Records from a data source
"""

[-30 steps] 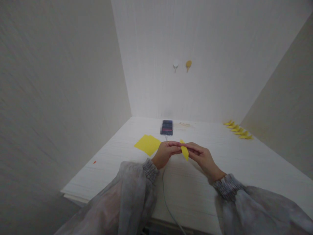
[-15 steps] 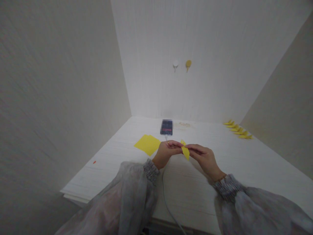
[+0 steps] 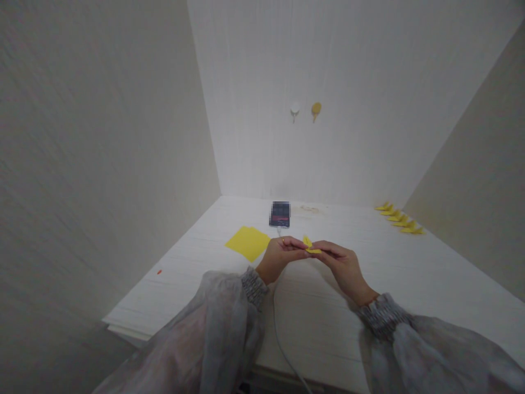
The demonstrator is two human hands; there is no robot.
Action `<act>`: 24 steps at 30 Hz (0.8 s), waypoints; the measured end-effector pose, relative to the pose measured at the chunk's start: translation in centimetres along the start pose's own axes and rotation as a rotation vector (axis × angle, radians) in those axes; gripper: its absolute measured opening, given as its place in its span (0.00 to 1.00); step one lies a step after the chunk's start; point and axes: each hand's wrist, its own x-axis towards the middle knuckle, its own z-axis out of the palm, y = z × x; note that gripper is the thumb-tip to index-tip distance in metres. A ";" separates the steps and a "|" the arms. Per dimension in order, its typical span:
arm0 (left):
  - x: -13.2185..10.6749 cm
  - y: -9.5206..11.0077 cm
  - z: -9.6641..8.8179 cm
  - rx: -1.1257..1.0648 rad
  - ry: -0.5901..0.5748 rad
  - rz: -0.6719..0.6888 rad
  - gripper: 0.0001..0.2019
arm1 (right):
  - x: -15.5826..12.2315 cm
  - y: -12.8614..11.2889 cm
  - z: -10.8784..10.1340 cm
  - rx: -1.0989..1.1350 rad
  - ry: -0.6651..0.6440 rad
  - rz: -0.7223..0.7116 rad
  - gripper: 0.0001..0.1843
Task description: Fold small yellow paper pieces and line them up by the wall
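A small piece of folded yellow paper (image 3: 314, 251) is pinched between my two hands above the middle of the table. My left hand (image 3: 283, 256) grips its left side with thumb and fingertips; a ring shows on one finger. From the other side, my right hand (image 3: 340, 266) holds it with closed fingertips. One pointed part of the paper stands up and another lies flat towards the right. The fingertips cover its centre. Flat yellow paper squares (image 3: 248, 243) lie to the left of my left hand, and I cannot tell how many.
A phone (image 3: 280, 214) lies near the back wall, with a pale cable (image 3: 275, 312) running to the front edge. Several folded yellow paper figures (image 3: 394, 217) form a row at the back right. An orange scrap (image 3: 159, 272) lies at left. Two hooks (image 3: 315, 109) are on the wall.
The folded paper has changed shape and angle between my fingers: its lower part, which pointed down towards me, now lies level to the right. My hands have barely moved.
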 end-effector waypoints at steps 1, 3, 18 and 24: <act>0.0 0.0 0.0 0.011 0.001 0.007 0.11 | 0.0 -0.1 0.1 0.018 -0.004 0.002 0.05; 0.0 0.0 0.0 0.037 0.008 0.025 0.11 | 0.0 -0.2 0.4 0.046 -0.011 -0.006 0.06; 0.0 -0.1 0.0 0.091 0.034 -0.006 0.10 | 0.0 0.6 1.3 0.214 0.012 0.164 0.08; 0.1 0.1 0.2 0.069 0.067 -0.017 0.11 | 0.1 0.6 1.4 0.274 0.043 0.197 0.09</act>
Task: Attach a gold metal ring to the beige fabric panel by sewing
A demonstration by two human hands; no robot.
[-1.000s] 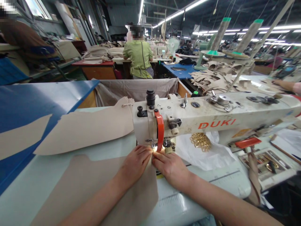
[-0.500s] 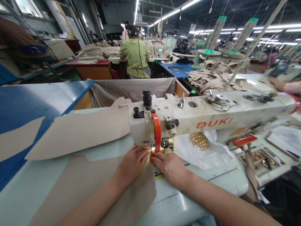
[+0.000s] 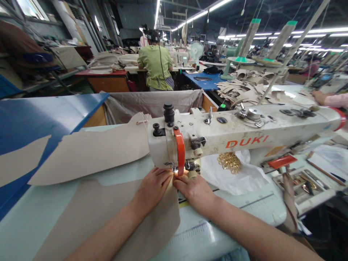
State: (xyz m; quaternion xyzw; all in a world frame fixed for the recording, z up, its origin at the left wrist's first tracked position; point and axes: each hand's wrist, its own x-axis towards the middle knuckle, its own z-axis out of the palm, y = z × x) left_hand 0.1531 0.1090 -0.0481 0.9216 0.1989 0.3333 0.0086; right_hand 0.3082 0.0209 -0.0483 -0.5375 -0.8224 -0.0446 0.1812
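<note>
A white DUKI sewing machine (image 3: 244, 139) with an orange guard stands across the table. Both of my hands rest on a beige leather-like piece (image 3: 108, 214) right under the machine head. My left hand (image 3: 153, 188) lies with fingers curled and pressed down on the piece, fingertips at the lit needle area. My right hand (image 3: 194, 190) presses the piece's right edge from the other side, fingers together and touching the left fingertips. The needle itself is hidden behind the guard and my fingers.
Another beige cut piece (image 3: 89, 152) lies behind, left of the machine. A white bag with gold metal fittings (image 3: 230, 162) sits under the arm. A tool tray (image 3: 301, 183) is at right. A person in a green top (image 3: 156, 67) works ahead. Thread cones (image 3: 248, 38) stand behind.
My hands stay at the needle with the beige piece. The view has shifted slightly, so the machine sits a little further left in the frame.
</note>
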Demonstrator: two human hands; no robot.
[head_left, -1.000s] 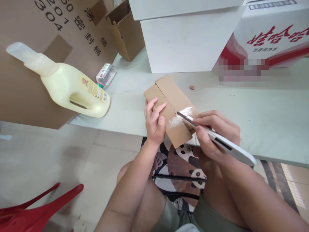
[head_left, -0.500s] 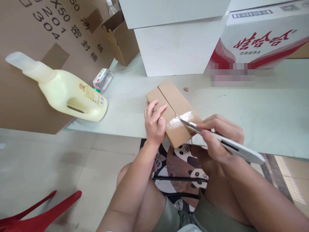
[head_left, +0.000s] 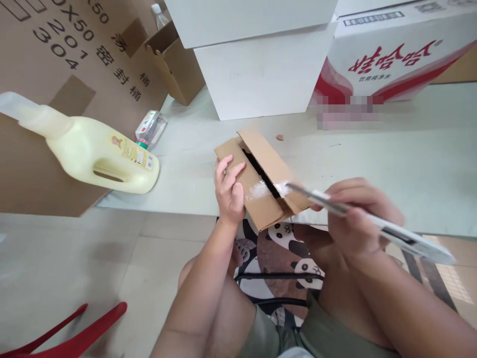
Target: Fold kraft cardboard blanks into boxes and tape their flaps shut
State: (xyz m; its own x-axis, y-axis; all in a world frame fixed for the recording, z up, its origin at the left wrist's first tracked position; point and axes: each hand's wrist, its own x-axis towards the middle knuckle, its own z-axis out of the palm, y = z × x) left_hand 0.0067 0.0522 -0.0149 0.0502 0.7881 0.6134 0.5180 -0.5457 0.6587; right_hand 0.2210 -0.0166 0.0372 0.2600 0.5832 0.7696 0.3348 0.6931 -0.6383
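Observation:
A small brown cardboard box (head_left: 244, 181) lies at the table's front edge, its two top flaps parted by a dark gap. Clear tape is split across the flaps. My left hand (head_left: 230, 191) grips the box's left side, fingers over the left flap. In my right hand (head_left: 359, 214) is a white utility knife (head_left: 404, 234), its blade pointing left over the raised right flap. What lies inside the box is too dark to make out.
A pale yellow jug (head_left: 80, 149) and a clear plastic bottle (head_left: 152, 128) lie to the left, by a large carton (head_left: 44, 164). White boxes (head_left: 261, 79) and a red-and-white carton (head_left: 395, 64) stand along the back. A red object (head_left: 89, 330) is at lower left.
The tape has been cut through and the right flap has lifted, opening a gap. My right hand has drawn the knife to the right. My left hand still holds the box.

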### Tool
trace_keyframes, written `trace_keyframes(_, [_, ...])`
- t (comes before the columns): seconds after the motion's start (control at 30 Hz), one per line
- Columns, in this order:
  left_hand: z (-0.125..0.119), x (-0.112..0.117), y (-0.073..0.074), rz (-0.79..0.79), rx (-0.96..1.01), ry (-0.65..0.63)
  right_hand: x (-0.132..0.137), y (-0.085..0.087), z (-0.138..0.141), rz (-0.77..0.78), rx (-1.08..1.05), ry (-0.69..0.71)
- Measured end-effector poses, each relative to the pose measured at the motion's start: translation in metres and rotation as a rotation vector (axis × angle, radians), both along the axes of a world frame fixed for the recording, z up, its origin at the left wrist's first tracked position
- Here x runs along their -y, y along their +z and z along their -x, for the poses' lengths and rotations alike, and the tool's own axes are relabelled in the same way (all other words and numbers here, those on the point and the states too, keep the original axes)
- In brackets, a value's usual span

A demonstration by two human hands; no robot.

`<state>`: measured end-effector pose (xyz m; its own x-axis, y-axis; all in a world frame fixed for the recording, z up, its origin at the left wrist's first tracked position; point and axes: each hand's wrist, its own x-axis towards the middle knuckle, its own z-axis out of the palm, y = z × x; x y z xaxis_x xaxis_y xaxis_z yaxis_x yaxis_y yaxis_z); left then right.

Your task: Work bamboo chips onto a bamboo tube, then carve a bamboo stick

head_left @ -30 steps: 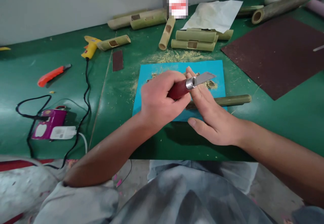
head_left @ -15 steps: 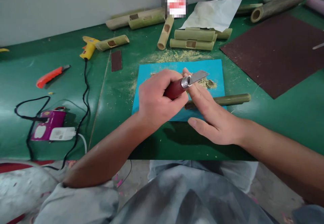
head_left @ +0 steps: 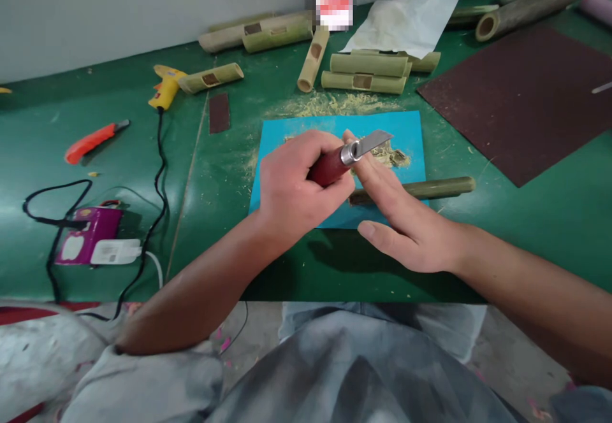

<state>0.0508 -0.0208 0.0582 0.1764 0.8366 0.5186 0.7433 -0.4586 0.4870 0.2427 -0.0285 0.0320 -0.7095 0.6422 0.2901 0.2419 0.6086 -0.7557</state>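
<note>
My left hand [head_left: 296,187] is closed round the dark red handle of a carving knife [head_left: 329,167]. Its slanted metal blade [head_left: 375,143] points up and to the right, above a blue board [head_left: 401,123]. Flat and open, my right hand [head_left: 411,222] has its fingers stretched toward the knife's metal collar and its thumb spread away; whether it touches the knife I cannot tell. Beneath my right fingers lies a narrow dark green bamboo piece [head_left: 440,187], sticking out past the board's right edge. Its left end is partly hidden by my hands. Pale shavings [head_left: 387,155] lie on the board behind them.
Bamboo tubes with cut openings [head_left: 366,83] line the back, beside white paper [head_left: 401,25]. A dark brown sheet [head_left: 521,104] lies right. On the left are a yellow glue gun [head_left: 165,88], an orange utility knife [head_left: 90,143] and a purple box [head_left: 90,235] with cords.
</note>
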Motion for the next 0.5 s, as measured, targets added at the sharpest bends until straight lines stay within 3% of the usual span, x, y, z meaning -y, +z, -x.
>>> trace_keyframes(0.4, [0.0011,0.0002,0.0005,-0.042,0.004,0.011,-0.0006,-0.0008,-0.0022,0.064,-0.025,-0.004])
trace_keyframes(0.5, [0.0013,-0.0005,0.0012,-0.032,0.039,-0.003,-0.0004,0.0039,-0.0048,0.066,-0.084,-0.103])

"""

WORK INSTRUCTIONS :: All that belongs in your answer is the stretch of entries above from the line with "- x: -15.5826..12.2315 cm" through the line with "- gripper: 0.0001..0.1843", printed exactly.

ANSWER SPACE ::
  - x: -15.5826..12.2315 cm
  - y: -12.8614..11.2889 cm
  - z: -10.8784..10.1340 cm
  - rx: -1.0989..1.1350 rad
  - ry: -0.6651..0.6440 rad
  - rz: -0.7223..0.7116 rad
  - gripper: 0.0001..0.1843

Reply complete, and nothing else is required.